Over a tense family dinner, Jessa and her father dredge up some of the past, and he tells her he made plans with Petula for that night despite having his daughter in town. As Jessa continually calls him out on, well, being a terrible father, he attempts to flip the blame back onto her.

Frank’s friend Tyler shows up, and with nothing else to do for the evening, Hannah and Jessa join the boys on an adolescent joyride through town. Hannah has incredibly awkward sex with Frank in the woods. She assumes that Jessa is doing the same with Tyler and is disgusted when she realizes that the goal of the evening was not to have a “sexcapade” after all, like she’d thought. Instead of hooking up with Tyler, Jessa vents to him over her losses and struggles.

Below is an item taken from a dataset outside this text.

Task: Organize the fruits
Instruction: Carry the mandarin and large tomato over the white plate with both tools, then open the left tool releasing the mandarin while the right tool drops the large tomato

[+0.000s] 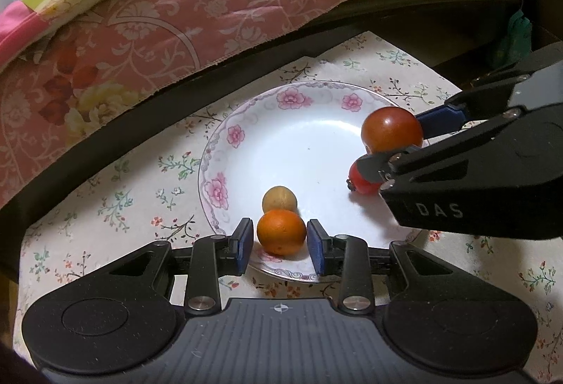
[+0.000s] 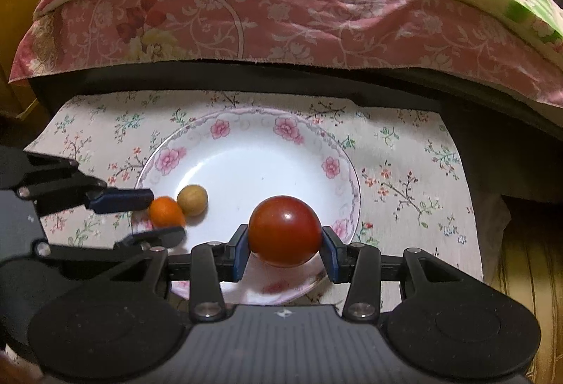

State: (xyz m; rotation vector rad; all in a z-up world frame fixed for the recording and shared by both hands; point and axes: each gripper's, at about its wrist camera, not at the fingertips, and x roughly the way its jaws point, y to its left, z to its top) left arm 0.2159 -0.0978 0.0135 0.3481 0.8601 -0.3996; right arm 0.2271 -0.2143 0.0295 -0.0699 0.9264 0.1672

That evening, Jessa is hurt over the way her visit has turned out. Hannah tries to offer support, but Jessa insists that she stop referring to their parents as if they are the same type of people. Hannah’s incredibly supportive, doting Midwestern parents are a far cry from what Jessa faces within her family.

The next day, in a great performance by Kirke, Jessa explodes at her father for treating her poorly and for being so unreliable. He again tries to redirect blame onto her and she breaks down, showing a much more vulnerable side of herself than usual.

Frank confronts Hannah and tells her he feels like she used him for sex, and then he alludes to what may or may not be a relationship he had with Tyler. When Jessa’s dad drops the girls off at the neighborhood store to pick up groceries, she announces that he won’t be coming back to pick them up because it’s “what he does,” and they walk the whole way back to his house.

When the girls are ready to head to the train station to return to the city, Hannah walks out of the bathroom to find no trace of Jessa in the room they share. Just like her father tends to do, Jessa has vanished, leaving nothing but a note. As Hannah waits for the train by herself, she calls her parents to thank them for supporting her and making her feel loved no matter what.

At the end of the day, no matter how their parents may behave, Hannah and Jessa realize that they still have each other to lean on. Or at least, Jessa has Hannah. Can Hannah rely on someone who would abandon her in the middle of the country? Something tells me that despite all the selfishness that surrounds their lives, Hannah and her friends would do anything for each other.